Au total, la majorité
de ceux qui ont rédigé ce texte car j'imagine
qu'il s'agit d'une rédaction collective, sont victimes
d'un stéréotype. Pour eux, il y a les bonnes victimes,
celles qui sont dues à l'Armée française,
victimes qu'il faut sans cesse déplorer et dont la mémoire
doit être rappelée à jamais. Elles se situent
d'après les rédacteurs parmi les « Français
non citoyens » ( ?), c'est-à-dire les
Musulmans. C'est là une grave inexactitude historique
qui en dit long sur l'ignorance et les présupposés
idéologiques des intéressés. Les mauvaises
victimes sont les Européens, victimes du FLN, dont le
nombre est toujours sujet à caution (25 morts à
Oran pour l'éminent Stora). On n'en a pas parlé
pendant plus de quarante ans hors des milieux Pieds-Noirs. Ajoutons-y
bien entendu, les harkis autres « mauvaises »
victimes, qui font l'objet de diverses récupérations,
après avoir été soigneusement oubliés
très longtemps, eux aussi.
J'ajoute pour finir que
la page 22 comporte une ignominie : écrire que graver
sur un mur tous les noms des Français d'Algérie,
enlevés et disparus, reviendrait à graver dans
la pierre le nom de ceux qui figurent parmi les anciens activistes
de l'OAS, dont on concède qu'ils seraient en fait minoritaires
dans la liste.

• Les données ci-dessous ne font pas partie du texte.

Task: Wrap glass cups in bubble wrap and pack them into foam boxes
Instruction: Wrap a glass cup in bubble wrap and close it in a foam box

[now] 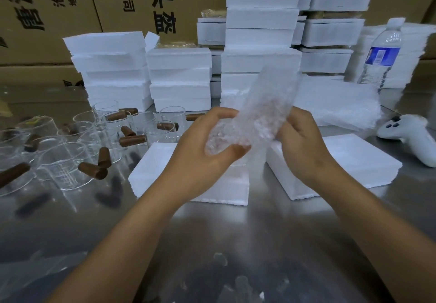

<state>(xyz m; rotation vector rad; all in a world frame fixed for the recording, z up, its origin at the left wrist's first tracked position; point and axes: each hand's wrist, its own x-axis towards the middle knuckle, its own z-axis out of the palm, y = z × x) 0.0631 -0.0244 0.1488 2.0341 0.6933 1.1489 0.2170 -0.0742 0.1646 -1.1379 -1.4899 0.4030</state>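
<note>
Both my hands hold up a glass cup wrapped in bubble wrap [252, 118] above the table's middle. My left hand [207, 146] cups the lower end with curled fingers. My right hand [299, 142] grips the bundle's right side. The loose end of the wrap sticks up and to the right. Below my hands lie two white foam boxes, one [165, 172] to the left and one [354, 161] to the right. Several bare glass cups [63, 168] with brown handles stand on the left of the steel table. A pile of bubble wrap sheets [342, 104] lies behind my right hand.
Stacks of white foam boxes [179, 78] line the back of the table, with large cardboard cartons [47, 19] behind them. A water bottle [382, 59] stands at the back right. A white handheld controller [405, 135] lies at the right edge.
</note>
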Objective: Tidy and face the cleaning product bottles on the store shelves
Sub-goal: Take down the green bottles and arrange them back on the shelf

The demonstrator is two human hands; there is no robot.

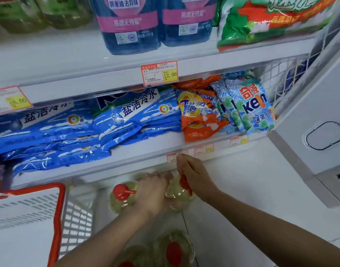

Voilà qui est écoeurant. Ajouter
que ce serait une insulte aux descendants des victimes de ladite
organisation laisse pantois.
Car un peu plus loin,
le texte affirme qu'il n'est pas possible d'établir une
liste rigoureuse de victimes (parmi les Européens disparus)
non liées à l'OAS. D'autant moins que l'auteur
du texte ne connaît pas le problème, n'a jamais
étudié ni les listes, ni les archives correspondantes
et parle de ce qu'il ignore.
Il vaudrait mieux dire
qu'il sera difficile d'établir une liste de disparus
enlevés par le FLN, dont il pourrait être établi
clairement qu'ils seraient liés à l'OAS. On préfère
inverser les données et suggérer que tous les
noms figurant sur le mur peuvent être suspectés
d'avoir été des militants de l'OAS. L'ensemble
du « rapport de recherche » ne mérite
guère le respect, ce passage encore moins.